“Alcott escribió movida por el deseo”
Mujercitas fue para mí lo que, imagino, fue el manifiesto comunista de Marx y Engels para los jóvenes ingleses de 1848. Una conmoción.
Lo leí a los 9 o 10 años, estupefacta. La moral puritana de Mujercitas le dio sustancia y cuerpo a mi espíritu, le dio concepto e ideología al profundo horror que representaba para mí el way of life revolucionario de mi familia. Fue mi libro de autoayuda, mi novela de formación.
Cuando años más tarde supe que Louisa May Alcott se había criado en una comunidad utópica à la Fourier, que leía a Platón a los 11 años, que se había alimentado de avena como yo de pizza con muzzarella y que la chimenea de su casa rara vez tenía leña, entendí por qué me había conmocionado tanto.
¿Por qué el fuego de la chimenea de Jo March, la heroína, llamea y resplandece como ningún otro fuego de la literatura? ¿Por qué los panes que la familia March regala a los Hummel, unos pobres inmigrantes alemanes, huelen tan exquisitos como ningún otro pan de la literatura? ¿Por qué el corte de pelo de Jo es el corte de pelo más llorado de las historias de muchachas?
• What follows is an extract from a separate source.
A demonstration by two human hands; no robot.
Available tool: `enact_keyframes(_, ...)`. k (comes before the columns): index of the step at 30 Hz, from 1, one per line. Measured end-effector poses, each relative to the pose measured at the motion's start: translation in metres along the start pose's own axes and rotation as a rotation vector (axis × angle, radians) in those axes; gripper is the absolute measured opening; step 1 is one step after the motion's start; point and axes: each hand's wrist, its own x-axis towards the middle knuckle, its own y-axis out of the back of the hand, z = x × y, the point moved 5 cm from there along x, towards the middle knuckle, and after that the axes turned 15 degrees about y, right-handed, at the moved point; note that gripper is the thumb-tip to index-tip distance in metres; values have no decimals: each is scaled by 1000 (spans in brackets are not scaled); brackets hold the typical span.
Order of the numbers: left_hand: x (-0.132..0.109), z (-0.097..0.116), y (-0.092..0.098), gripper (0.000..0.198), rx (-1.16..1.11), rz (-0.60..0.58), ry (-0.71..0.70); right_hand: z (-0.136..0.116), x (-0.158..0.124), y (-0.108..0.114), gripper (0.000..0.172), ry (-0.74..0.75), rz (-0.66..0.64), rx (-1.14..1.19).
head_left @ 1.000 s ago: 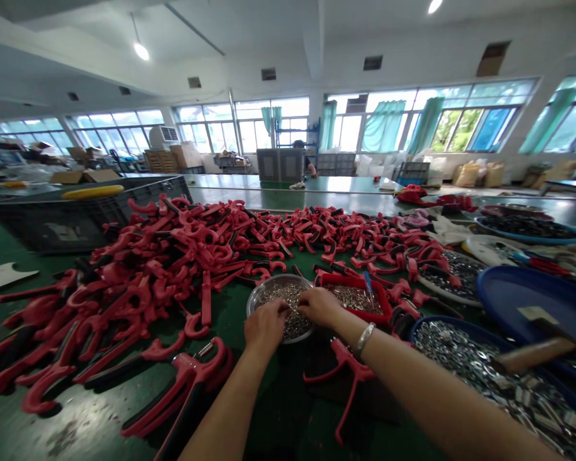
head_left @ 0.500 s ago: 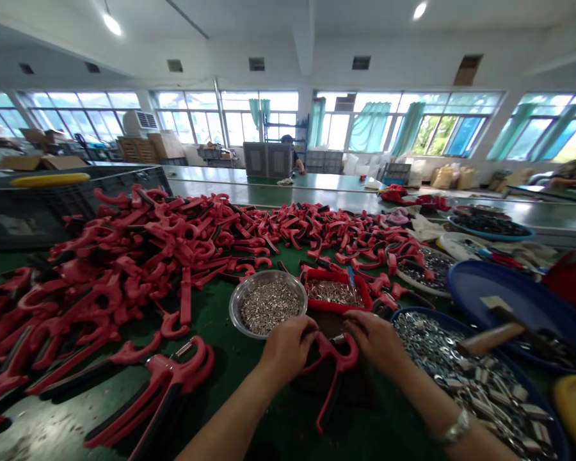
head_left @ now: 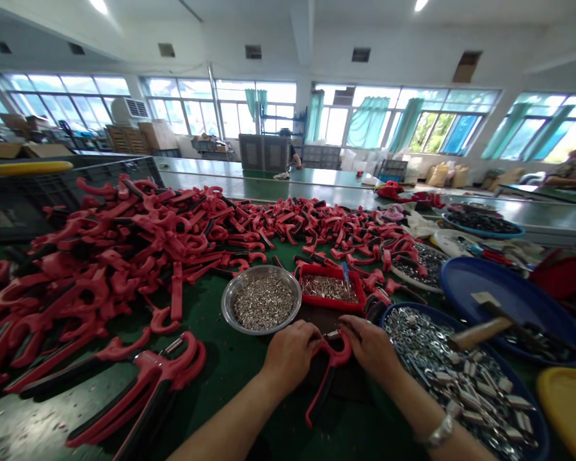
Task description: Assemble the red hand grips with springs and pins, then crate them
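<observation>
A red plier-like tool (head_left: 333,360) with a curved jaw and a black-gripped handle lies between my hands, its handle pointing toward me. A small coil spring (head_left: 333,334) sits at its jaw. My left hand (head_left: 292,354) is closed on the tool's left side, its fingertips partly hidden. With bent fingers, my right hand (head_left: 372,349) grips the curved jaw near the spring. Just beyond my hands stand a metal bowl (head_left: 226,306) of small metal pins and a red tray (head_left: 362,302) of rivet-like pins. A similar tool with its spring fitted (head_left: 160,374) lies on the left.
A large heap of red tool parts (head_left: 139,250) covers the left and back of the green table (head_left: 230,416). At right are a blue basin (head_left: 540,442) of metal parts, a blue lid (head_left: 465,282), a hammer (head_left: 480,334) and a yellow lid (head_left: 569,403).
My right hand's fingers have come in against the jaw and spring. My left hand keeps its hold on the tool. The view has shifted slightly.
</observation>
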Motion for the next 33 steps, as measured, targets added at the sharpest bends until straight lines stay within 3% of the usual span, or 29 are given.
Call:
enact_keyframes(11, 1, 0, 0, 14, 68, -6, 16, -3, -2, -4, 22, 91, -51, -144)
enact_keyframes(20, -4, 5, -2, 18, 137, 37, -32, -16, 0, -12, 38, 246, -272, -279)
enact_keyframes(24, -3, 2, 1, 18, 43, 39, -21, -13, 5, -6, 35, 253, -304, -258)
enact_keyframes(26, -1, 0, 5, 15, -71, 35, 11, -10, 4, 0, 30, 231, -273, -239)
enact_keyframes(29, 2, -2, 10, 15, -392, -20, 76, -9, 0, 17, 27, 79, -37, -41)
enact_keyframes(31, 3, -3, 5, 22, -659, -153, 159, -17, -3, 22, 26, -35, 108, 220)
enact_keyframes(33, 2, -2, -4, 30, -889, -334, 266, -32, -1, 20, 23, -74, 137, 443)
Porque Louisa May Alcott hizo ficción con material imaginado, no con material proveniente de la vida real. Ella fundó el género hogareño sin conocer jamás un hogar verdadero. Escribió “movida por el deseo”, como el slogan feminista. Su fuego es ilusorio, sus leños falsos, los panes de utilería, el pelo una peluca, el hogar una fantasía. En la novela, estos elementos dramáticos lanzan destellos extraordinarios, brillan de modo sobrenatural porque son fuegos y panes y pelos provenientes del mundo iridiscente de la pura ficción.
Hasta sus Mujercitas son mujercitas irreales porque ella, según escribió en sus diarios íntimos, escondía un alma de varón tras su delantal de costura, como su personaje Jo.